Specific Research Areas:

1) Pilot Projects: Development of systems approach to IPM strategies. Investigate the mechanisms underlining the success of bio-control in field settings and demonstrate these mechanisms to industry, advisors and farmers. The intent of these studies is to go beyond efficacy and to address how bio-control works so as to increase successful applications. This category of research could include, but is not limited to, pesticide compatibility, species identification, intra- and inter-guild predation, release rates, and non-target effects. Research projects must be driven by market needs. Clientele include the commercial greenhouse vegetable and ornamental industries, organic and IPM farming systems throughout North America, as well as backyard gardeners and those who manage filth flies.

2) Artificial Diets for Entomophagous Insects and Mites: Continue to improve diets for specific predatory insects and mites used in augmentative bio-control. Improve processes such as single step mixing, no-cook diets, affordable and practical ingredients, packaging, and feeding processes. In addition to diets used for mass-rearing, commercial insectaries also need diets to provide nutrition while transporting insects and possibly for supplemental feeding after release in the field. ANBP membership requires diets which maintain high quality of insects over multiple generations. Quality in this case is defined as acceptable levels of survival, longevity, fecundity and fertility.
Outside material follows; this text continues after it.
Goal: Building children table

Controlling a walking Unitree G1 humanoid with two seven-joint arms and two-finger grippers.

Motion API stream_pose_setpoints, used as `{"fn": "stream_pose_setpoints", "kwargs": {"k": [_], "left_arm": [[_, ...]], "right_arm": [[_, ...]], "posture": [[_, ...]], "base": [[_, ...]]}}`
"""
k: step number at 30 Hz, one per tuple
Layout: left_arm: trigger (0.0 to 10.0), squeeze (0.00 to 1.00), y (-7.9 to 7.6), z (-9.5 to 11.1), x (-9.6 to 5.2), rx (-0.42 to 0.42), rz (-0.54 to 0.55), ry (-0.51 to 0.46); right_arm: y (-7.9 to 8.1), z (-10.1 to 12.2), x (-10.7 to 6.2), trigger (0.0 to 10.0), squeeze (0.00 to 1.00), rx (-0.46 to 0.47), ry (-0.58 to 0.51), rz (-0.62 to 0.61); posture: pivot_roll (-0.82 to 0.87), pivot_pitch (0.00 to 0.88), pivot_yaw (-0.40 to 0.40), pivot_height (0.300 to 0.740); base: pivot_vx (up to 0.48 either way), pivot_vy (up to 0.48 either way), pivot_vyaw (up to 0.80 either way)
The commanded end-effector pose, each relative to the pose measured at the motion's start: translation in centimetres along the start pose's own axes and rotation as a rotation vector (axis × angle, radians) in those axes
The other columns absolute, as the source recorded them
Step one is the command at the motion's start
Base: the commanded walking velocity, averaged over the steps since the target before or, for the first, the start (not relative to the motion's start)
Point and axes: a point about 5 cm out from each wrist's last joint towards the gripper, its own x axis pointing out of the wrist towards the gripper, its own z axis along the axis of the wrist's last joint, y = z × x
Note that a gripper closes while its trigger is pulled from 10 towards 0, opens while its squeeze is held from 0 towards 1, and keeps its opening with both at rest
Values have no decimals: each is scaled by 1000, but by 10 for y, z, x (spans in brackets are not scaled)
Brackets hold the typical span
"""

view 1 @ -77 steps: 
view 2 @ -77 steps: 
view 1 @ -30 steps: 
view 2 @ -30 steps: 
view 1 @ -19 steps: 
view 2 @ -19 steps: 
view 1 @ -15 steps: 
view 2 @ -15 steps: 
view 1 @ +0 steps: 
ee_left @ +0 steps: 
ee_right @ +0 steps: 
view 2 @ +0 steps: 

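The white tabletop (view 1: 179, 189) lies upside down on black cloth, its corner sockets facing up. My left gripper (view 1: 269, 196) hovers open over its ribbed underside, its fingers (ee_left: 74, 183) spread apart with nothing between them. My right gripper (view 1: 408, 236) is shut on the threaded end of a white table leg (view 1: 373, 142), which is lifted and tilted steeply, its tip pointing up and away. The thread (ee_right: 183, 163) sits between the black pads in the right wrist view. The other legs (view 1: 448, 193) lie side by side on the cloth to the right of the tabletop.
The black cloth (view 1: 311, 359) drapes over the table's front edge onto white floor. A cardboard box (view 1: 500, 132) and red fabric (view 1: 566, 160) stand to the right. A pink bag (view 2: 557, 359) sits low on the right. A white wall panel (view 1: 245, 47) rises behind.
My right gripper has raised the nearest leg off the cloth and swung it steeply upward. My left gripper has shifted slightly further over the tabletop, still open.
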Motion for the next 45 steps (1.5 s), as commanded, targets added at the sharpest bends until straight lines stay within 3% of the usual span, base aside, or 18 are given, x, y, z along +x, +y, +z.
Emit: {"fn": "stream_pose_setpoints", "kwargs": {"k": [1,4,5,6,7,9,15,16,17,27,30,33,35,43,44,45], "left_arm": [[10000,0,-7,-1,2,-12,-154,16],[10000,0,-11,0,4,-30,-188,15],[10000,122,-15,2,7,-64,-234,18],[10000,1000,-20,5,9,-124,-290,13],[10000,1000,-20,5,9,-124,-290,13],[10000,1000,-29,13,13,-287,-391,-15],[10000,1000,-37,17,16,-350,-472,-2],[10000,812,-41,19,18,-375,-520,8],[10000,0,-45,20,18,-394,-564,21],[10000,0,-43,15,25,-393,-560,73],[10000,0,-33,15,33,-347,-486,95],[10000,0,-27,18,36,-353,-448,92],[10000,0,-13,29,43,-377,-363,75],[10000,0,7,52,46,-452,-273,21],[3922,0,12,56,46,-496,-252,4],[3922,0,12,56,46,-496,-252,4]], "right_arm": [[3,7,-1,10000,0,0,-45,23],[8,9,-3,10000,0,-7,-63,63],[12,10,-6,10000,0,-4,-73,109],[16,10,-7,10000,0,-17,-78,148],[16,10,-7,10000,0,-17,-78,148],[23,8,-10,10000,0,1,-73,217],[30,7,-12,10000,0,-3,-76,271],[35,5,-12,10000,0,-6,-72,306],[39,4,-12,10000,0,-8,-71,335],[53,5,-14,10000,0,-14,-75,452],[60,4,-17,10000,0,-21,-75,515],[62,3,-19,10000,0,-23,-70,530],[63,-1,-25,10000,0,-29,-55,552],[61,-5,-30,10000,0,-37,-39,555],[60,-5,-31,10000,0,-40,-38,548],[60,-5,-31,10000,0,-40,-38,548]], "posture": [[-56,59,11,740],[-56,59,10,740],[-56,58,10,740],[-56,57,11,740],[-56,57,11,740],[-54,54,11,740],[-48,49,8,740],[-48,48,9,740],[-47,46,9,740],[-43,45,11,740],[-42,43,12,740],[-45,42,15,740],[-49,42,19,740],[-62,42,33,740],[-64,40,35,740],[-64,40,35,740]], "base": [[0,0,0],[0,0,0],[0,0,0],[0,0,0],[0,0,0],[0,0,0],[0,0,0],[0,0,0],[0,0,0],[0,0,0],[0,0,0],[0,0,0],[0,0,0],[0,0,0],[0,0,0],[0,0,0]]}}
3) New Technologies: Commercial facilities need to learn about new technologies which can help improve mass-production and make insectaries more efficient. These technologies must be practical and affordable to private companies. Examples of such technologies include automatic counting methods and imaging software which could distinguish between types of organisms. Visual imagery for field evaluation would be very useful.

4) New Product Development: Government and Private Research scientists and consultants cannot advise how to control arthropod pests without chemicals unless they can point to sources of high quality, affordable natural enemies for purchase. Developing new biocontrol products and improving the mass-rearing technology and efficacy of current products are top priorities for ANBP. Screening and isolation of potential new bio-control agents and their subsequent evaluation in the laboratory, field or greenhouse, is need as a pre-cursor to finding a species suitable for mass-rearing and marketing by commercial insectaries. Developing mass rearing protocols in research laboratories is essential for subsequent scale-up to commercial production levels.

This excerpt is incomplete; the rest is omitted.